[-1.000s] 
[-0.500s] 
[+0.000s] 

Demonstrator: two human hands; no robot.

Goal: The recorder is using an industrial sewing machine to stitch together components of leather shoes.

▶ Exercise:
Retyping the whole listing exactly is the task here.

▶ Solution for this exercise:
[-1.000s] 
[-0.500s] 
[+0.000s] 

Demonstrator: two human hands; no robot.

Goal: The recorder is using an industrial sewing machine to stitch together components of leather shoes.

Nothing else is part of this answer.